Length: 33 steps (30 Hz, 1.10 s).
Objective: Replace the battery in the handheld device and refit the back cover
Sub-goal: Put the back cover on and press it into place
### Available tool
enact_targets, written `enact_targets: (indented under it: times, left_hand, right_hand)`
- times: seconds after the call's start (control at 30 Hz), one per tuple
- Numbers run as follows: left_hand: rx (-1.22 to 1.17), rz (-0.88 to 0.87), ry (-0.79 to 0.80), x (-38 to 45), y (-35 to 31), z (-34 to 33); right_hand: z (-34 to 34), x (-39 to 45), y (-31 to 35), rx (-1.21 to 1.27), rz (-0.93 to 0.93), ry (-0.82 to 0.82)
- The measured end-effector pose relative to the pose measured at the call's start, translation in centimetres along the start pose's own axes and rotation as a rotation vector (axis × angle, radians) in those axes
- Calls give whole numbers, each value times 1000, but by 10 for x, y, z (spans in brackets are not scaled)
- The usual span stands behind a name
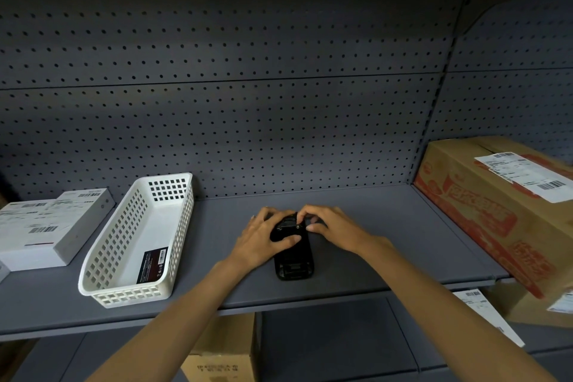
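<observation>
On the grey metal shelf, at about 6 o'clock from the pegboard back panel, lies the black oblong handheld device, back side apparently up. Its long axis runs 12 to 6 o'clock, the near end pointing at the person. The left hand curls over its far half, thumb pressing, probably to steady it. The right hand pinches at the far end, likely working the cover or latch. At 9 o'clock stands a white perforated plastic basket.
</observation>
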<state>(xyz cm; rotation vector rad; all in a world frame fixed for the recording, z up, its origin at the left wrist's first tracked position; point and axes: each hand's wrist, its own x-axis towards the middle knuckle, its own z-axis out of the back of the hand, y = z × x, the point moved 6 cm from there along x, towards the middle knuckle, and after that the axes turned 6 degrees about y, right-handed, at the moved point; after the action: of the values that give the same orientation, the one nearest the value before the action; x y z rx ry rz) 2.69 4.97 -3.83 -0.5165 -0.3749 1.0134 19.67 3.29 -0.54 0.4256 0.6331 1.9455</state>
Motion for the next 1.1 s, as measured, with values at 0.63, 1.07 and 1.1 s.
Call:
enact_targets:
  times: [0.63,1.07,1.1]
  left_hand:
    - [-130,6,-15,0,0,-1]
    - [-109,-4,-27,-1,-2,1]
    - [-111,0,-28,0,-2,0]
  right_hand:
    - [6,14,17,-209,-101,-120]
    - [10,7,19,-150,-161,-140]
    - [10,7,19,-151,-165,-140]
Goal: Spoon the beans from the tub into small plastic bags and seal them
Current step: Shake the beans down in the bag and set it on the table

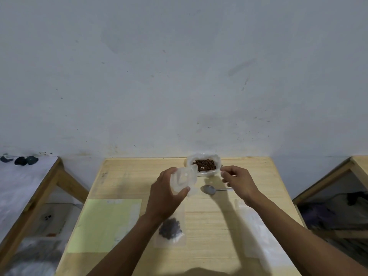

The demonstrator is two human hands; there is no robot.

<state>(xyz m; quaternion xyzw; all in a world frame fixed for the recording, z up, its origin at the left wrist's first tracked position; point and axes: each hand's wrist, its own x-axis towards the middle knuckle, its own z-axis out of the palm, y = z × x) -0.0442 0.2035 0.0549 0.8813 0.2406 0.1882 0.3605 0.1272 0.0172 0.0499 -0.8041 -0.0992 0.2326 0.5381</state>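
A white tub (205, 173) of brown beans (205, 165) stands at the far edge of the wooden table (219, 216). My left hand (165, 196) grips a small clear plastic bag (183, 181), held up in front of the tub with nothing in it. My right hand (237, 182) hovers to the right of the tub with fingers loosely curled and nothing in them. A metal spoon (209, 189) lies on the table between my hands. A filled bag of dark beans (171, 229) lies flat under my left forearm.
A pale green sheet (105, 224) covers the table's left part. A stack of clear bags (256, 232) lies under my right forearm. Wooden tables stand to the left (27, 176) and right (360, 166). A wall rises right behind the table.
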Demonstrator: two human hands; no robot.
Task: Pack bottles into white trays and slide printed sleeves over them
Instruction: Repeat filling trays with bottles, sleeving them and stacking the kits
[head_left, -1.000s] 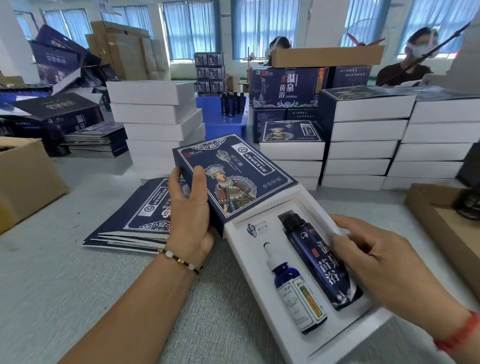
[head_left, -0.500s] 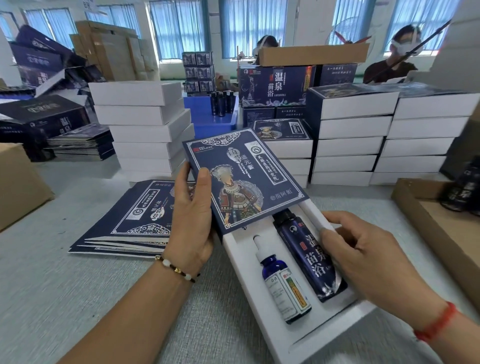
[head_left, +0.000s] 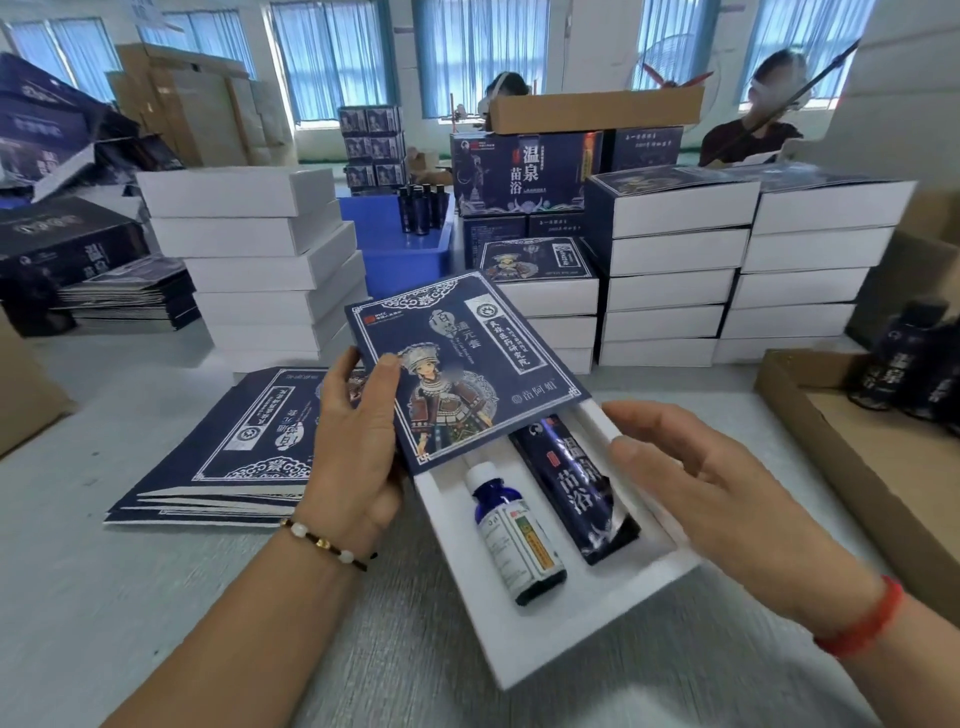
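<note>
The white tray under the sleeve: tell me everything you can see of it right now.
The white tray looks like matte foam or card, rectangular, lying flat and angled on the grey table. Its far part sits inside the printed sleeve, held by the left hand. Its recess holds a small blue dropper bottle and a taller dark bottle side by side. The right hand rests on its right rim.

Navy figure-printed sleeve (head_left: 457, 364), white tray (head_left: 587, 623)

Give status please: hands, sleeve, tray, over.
Left hand grips printed sleeve. Right hand open on white tray side. Sleeve partway over; both bottles seated, lower halves exposed. Nothing blocking.
</note>
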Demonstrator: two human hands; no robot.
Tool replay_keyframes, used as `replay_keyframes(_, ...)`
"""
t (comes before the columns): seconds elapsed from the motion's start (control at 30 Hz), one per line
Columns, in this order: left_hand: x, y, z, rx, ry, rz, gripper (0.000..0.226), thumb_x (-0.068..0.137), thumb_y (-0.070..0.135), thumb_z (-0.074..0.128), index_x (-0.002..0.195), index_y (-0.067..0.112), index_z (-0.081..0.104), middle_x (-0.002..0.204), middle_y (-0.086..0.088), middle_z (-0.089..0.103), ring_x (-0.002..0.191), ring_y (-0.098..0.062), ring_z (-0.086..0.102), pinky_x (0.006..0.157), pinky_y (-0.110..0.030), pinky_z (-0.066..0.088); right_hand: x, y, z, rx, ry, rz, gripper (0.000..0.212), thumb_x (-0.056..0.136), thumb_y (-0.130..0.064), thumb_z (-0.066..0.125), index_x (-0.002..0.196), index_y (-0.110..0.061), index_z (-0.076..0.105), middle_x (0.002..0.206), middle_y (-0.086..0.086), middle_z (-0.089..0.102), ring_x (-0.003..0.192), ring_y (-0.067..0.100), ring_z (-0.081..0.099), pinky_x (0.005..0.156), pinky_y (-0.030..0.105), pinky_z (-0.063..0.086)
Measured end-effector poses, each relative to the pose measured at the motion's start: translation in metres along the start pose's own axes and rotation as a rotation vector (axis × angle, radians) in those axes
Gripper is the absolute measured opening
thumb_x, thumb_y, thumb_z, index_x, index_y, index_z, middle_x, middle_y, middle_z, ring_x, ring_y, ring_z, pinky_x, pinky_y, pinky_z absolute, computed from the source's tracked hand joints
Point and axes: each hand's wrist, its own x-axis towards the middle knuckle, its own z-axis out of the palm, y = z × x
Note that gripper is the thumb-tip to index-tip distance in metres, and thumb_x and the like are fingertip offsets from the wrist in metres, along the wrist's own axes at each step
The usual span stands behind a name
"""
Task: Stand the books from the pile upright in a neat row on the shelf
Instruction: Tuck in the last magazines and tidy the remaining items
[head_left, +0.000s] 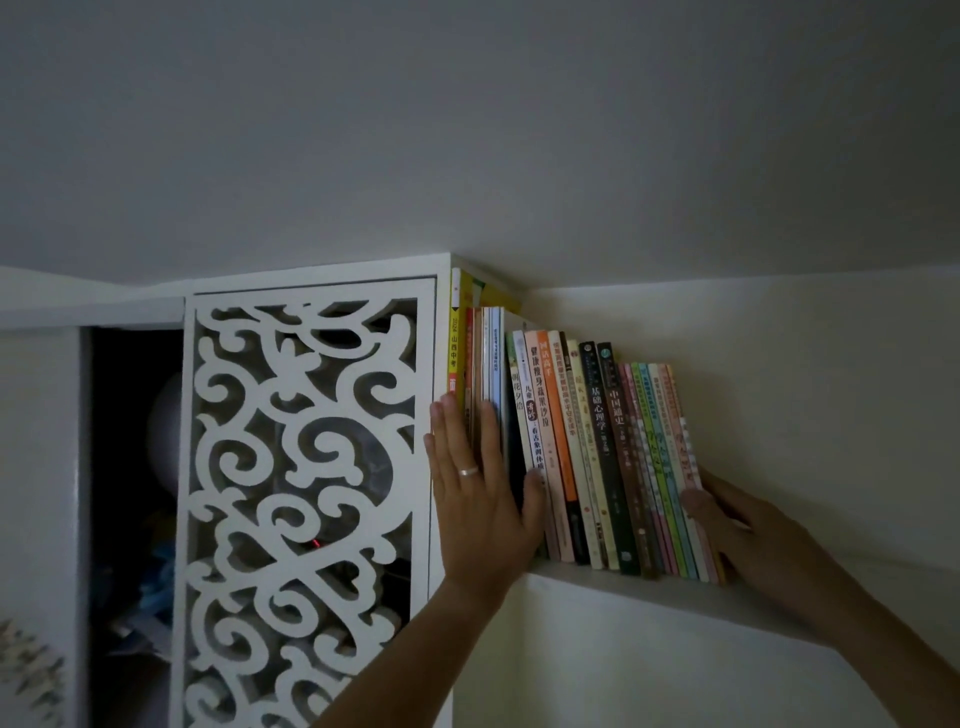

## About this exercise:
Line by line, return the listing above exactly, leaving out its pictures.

## Exercise solution:
Length: 33 steps (30 Hz, 1.10 s).
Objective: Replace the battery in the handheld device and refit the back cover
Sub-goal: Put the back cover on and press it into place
### Available tool
enact_targets, written `enact_targets: (indented under it: times, left_hand, right_hand)`
- times: seconds after the call's start (control at 30 Hz), one per tuple
- Numbers run as follows: left_hand: rx (-1.22 to 1.17), rz (-0.88 to 0.87), ry (-0.79 to 0.80), x (-38 to 45), y (-35 to 31), z (-34 to 33); right_hand: z (-34 to 34), x (-39 to 45), y (-31 to 35), rx (-1.21 to 1.27), rz (-0.93 to 0.93), ry (-0.82 to 0.82)
- The measured end-effector pose relative to the pose measured at the call's start, translation in centimetres along the start pose's own axes and rotation as a rotation vector (axis × angle, radians) in those axes
- Calls give whole numbers, each value times 1000, but by 10 for x, y, z (spans in brackets are not scaled)
- The usual span stands behind a name
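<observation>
On the grey metal shelf, at about 6 o'clock from the pegboard back panel, lies the black oblong handheld device, back side apparently up. Its long axis runs 12 to 6 o'clock, the near end pointing at the person. The left hand curls over its far half, thumb pressing, probably to steady it. The right hand pinches at the far end, likely working the cover or latch. At 9 o'clock stands a white perforated plastic basket.
</observation>
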<state>(xyz cm; rotation vector rad; all in a world frame fixed for the recording, z up, its origin at the left wrist's first tracked position; point and axes: each hand's wrist, its own x-axis towards the middle knuckle, its own z-axis out of the back of the hand, y = z × x, the point moved 6 cm from there along x, towards the middle knuckle, and after that the axes turned 6 degrees about y, right-handed, at the moved point; after the action: of the values that give the same orientation, the one nearest the value before the action; x y z rx ry rz) 2.69 4.97 -3.83 -0.5165 -0.3749 1.0134 19.67 3.29 -0.54 0.4256 0.6331 1.9455</state>
Motion for the next 1.1 s, as measured, with values at 0.63, 1.07 and 1.1 s.
Call:
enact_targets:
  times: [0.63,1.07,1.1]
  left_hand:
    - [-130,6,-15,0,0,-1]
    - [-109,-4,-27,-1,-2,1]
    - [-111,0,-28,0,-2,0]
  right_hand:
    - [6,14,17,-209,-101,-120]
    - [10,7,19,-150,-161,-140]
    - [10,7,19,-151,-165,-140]
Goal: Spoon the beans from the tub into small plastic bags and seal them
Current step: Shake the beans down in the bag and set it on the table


The demonstrator is two human hands; there is no robot.

<state>(xyz m; quaternion xyzw; all in a world frame fixed for the recording, z up, its origin at the left wrist's first tracked position; point and axes: each hand's wrist, its own x-axis towards the middle knuckle, its own z-axis out of the palm, y = z × x) -0.0442 0.2035 0.0549 0.8813 0.2406 0.1882 0.3605 0.1272 0.0172 0.0499 -0.8041 -0.0992 0.2326 0.5381</state>
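A white tub (205, 173) of brown beans (205, 165) stands at the far edge of the wooden table (219, 216). My left hand (165, 196) grips a small clear plastic bag (183, 181), held up in front of the tub with nothing in it. My right hand (237, 182) hovers to the right of the tub with fingers loosely curled and nothing in them. A metal spoon (209, 189) lies on the table between my hands. A filled bag of dark beans (171, 229) lies flat under my left forearm.
A pale green sheet (105, 224) covers the table's left part. A stack of clear bags (256, 232) lies under my right forearm. Wooden tables stand to the left (27, 176) and right (360, 166). A wall rises right behind the table.
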Demonstrator: two human hands; no robot.
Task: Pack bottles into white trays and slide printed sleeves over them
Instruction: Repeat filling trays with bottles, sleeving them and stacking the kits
[head_left, -1.000s] 
[head_left, -0.500s] 
[head_left, +0.000s] 
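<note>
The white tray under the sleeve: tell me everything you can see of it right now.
The white tray looks like matte foam or card, rectangular, lying flat and angled on the grey table. Its far part sits inside the printed sleeve, held by the left hand. Its recess holds a small blue dropper bottle and a taller dark bottle side by side. The right hand rests on its right rim.

Navy figure-printed sleeve (head_left: 457, 364), white tray (head_left: 587, 623)

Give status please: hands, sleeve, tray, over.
Left hand grips printed sleeve. Right hand open on white tray side. Sleeve partway over; both bottles seated, lower halves exposed. Nothing blocking.
</note>
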Demonstrator: two human hands; no robot.
Tool replay_keyframes, used as `replay_keyframes(_, ...)`
"""
t (comes before the columns): seconds elapsed from the motion's start (control at 30 Hz), one per line
Columns, in this order: left_hand: x, y, z, rx, ry, rz, gripper (0.000..0.226), thumb_x (-0.068..0.137), thumb_y (-0.070..0.135), thumb_z (-0.074..0.128), index_x (-0.002..0.195), index_y (-0.067..0.112), index_z (-0.081..0.104), middle_x (-0.002..0.204), middle_y (-0.086..0.088), middle_z (-0.089..0.103), ring_x (-0.002..0.191), ring_y (-0.098..0.062), ring_z (-0.086..0.102), pinky_x (0.006..0.157), pinky_y (-0.110..0.030), pinky_z (-0.066..0.088); right_hand: x, y, z, rx, ry, rz, gripper (0.000..0.212), thumb_x (-0.056..0.136), thumb_y (-0.130..0.064), thumb_z (-0.066..0.125), index_x (-0.002..0.196), index_y (-0.110..0.061), index_z (-0.076..0.105), middle_x (0.002..0.206), middle_y (-0.086..0.086), middle_z (-0.089..0.102), ring_x (-0.003..0.192), ring_y (-0.067..0.100), ring_z (-0.081..0.099), pinky_x (0.005..0.156), pinky_y (-0.030..0.105), pinky_z (-0.063..0.086)
Measured end-effector poses, each relative to the pose measured at the motion's start: translation in metres along the start pose's own axes and rotation as a rotation vector (axis × angle, radians) in those axes
Gripper is the absolute measured opening
thumb_x, thumb_y, thumb_z, index_x, index_y, index_z, middle_x, middle_y, middle_z, ring_x, ring_y, ring_z, pinky_x, pinky_y, pinky_z absolute, computed from the source's tracked hand joints
Point and axes: each hand's wrist, its own x-axis towards the middle knuckle, its own z-axis out of the palm, y = z × x
Note that gripper is the thumb-tip to index-tip distance in metres, and thumb_x and the like are fingertip offsets from the wrist in metres, along the wrist's own axes at each step
The usual span stands behind a name
"""
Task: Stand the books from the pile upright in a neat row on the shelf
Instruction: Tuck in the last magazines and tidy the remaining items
[head_left, +0.000s] 

An answer has been given, and the exercise is complete.